For today’s experiments, we’ll be building a Spanish–English system using data included in the Fisher and CALLHOME translation corpus. This data was collected by translating transcribed speech from previous LDC releases.
Download the data and install it somewhere:
cd ~/data
wget --no-check -O fisher-callhome-corpus.zip https://github.com/joshua-decoder/fisher-callhome-corpus/archive/master.zip
unzip fisher-callhome-corpus.zip
Then define the environment variable $FISHER
to point to it:
cd ~/data/fisher-callhome-corpus-master
export FISHER=$(pwd)
Inside the tarball is the Fisher and CALLHOME Spanish–English data, which includes Kaldi-provided ASR output and English translations on the Fisher and CALLHOME dataset transcriptions. Because of licensing restrictions, we cannot distribute the Spanish transcripts, but if you have an LDC site license, a script is provided to build them. You can type:
./bin/build_fisher.sh /export/common/data/corpora/LDC/LDC2010T04
Where the first argument is the path to your LDC data release. This will create the files in corpus/ldc
.
In $FISHER/corpus
, there are a set of parallel directories for LDC transcripts (ldc
), ASR output
(asr
), oracle ASR output (oracle
), and ASR lattice output (plf
). The files look like this:
$ ls corpus/ldc
callhome_devtest.en fisher_dev2.en.2 fisher_dev.en.2 fisher_test.en.2
callhome_evltest.en fisher_dev2.en.3 fisher_dev.en.3 fisher_test.en.3
callhome_train.en fisher_dev2.es fisher_dev.es fisher_test.es
fisher_dev2.en.0 fisher_dev.en.0 fisher_test.en.0 fisher_train.en
fisher_dev2.en.1 fisher_dev.en.1 fisher_test.en.1 fisher_train.es
If you don’t have the LDC transcripts, you can use the data in corpus/asr
instead. We will now use
this data to build our own Spanish–English model using Joshua’s pipeline.
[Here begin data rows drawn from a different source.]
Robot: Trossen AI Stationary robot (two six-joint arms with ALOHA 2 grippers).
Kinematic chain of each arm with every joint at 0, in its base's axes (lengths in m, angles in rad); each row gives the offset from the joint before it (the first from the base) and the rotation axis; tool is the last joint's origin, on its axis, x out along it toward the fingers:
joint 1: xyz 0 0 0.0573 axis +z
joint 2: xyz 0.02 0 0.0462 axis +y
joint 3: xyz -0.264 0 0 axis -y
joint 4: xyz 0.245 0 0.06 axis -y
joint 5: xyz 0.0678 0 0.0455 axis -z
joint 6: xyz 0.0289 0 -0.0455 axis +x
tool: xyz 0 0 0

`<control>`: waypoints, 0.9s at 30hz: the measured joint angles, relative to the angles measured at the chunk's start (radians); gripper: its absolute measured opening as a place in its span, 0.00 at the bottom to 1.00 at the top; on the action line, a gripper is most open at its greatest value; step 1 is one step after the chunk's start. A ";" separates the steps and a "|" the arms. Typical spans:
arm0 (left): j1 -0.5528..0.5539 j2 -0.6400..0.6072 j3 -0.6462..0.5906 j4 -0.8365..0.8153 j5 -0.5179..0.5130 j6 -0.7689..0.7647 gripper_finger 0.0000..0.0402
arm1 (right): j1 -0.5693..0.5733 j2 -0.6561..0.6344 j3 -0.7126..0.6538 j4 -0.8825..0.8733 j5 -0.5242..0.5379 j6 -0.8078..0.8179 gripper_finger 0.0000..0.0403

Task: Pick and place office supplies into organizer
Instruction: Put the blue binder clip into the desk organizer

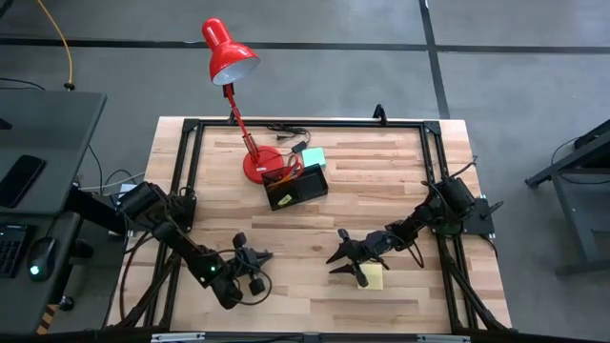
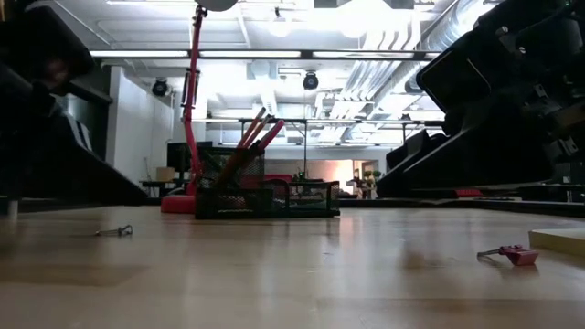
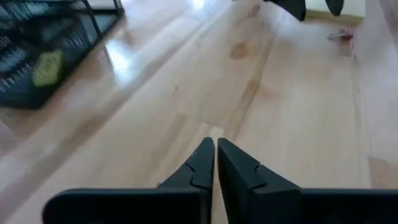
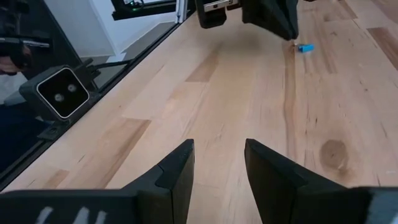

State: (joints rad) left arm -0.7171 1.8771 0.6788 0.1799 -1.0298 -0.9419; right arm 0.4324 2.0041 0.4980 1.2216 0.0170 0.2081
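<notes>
The black mesh organizer stands at the table's far middle, beside the lamp's base. Orange pencils and red scissor handles stick up out of it, and a yellow-green piece shows through its wall. A teal pad lies just behind it. A yellow sticky-note pad lies flat near the front, right beside my right gripper, which is open and has nothing between its fingers. My left gripper is low over bare wood at the front left, shut and holding nothing.
A small pink clip lies next to the yellow pad. A small blue clip lies by my left gripper. The red desk lamp and its black cable stand at the back. A black frame rims the table.
</notes>
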 joint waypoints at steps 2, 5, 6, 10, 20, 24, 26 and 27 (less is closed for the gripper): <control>0.003 0.000 0.000 0.001 0.005 -0.007 0.07 | 0.000 0.000 0.000 -0.002 -0.001 0.000 0.33; 0.003 -0.002 0.001 -0.033 0.003 -0.005 0.15 | 0.000 0.000 0.000 -0.002 -0.009 0.002 0.33; 0.003 -0.002 0.001 -0.049 0.010 -0.003 0.18 | 0.000 0.000 0.000 -0.002 -0.010 0.001 0.33; 0.003 0.002 0.002 -0.140 0.111 -0.010 0.32 | 0.000 0.000 0.000 -0.002 -0.010 0.001 0.33; -0.030 0.002 0.002 -0.183 0.058 0.010 0.55 | 0.000 0.000 0.000 -0.006 -0.030 0.009 0.33; -0.032 0.002 0.023 -0.160 0.066 0.096 0.57 | 0.000 0.000 0.000 -0.006 -0.034 0.001 0.33; -0.031 0.002 0.032 -0.183 0.073 0.108 0.58 | 0.000 0.000 0.000 -0.007 -0.034 0.001 0.33; -0.031 0.002 0.031 -0.199 0.074 0.099 0.58 | 0.000 0.000 0.000 -0.007 -0.034 0.001 0.33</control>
State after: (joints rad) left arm -0.7483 1.8786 0.7098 -0.0196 -0.9561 -0.8429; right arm 0.4324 2.0041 0.4980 1.2149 -0.0166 0.2089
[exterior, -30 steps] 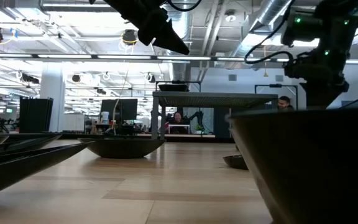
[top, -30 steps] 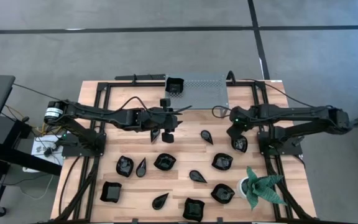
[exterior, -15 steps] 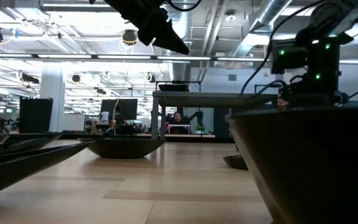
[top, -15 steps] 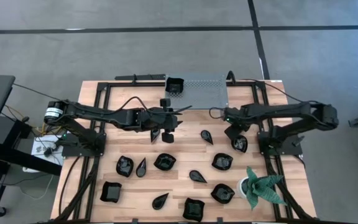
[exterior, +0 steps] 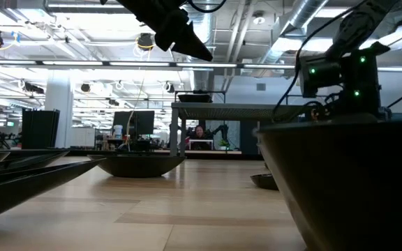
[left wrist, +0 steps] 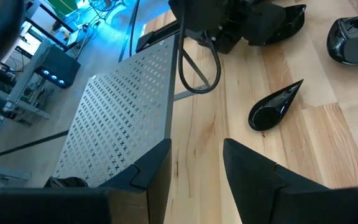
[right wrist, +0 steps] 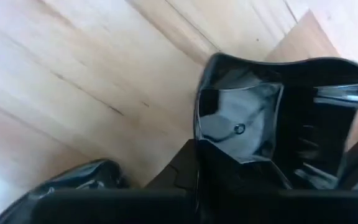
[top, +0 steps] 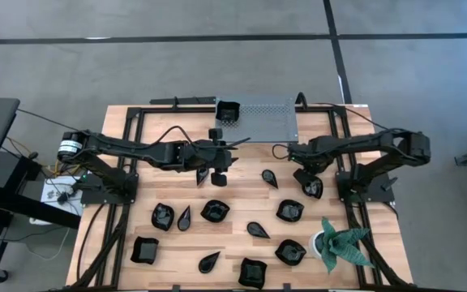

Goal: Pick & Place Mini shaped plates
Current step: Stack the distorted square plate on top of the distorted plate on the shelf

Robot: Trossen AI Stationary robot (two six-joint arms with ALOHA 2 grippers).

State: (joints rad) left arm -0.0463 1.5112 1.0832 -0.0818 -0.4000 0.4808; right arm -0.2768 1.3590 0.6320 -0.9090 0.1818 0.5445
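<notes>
High view: right gripper gripping a mini plate at the bench's three-o'clock side.
Its fingers are clamping together on the rim of that glossy black dish, which is filling the right wrist view. The left gripper is hovering near centre with fingers apart and empty, a teardrop plate lying ahead of it. One square plate is sitting on the grey perforated shelf at twelve o'clock; the others are lying scattered toward six o'clock.

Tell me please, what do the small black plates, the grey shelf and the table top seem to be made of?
The mini shaped plates: glossy black, likely glazed ceramic or hard plastic, since they mirror the lights. The grey shelf: thin matte sheet metal, punched with small holes. The table top: light wood planks with visible grain and seams.
</notes>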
Create an experiments directory for containing your first experiment. Note: it’s important that
this not be inside your $JOSHUA
directory.
mkdir ~/expts/joshua
cd ~/expts/joshua
We will now create the baseline run, using a particular directory structure for experiments that will allow us to take advantage of scripts provided with Joshua for displaying the results of many related experiments. Because this can take quite some time to run, we are going to reduce the model by quite a bit by restriction: Joshua will only use sentences in the training sets with ten or fewer words on either side (Spanish or English):
cd ~/expts/joshua
$JOSHUA/bin/pipeline.pl \
--rundir 1 \
--readme "Baseline Hiero run" \
--source es \
--target en \
--type hiero \
--corpus $FISHER/corpus/ldc/fisher_train \
--tune $FISHER/corpus/ldc/fisher_dev \
--test $FISHER/corpus/ldc/fisher_dev2 \
--maxlen 10 \
--lm-order 3
This will start the pipeline building a Spanish–English translation system constructed from the
training data and a dictionary, tuned against dev, and tested against devtest. It will use the
default values for most of the pipeline: GIZA++ for alignment,
KenLM’s lmplz
for building the language model, Z-MERT for tuning, KenLM with left-state
minimization for representing LM state in the decoder, and so on. We change the order of the n-gram
model to 3 (from its default of 5) because there is not enough data to build a 5-gram LM.
A few notes:
This will likely take many hours to run, especially if you don’t have a Hadoop cluster.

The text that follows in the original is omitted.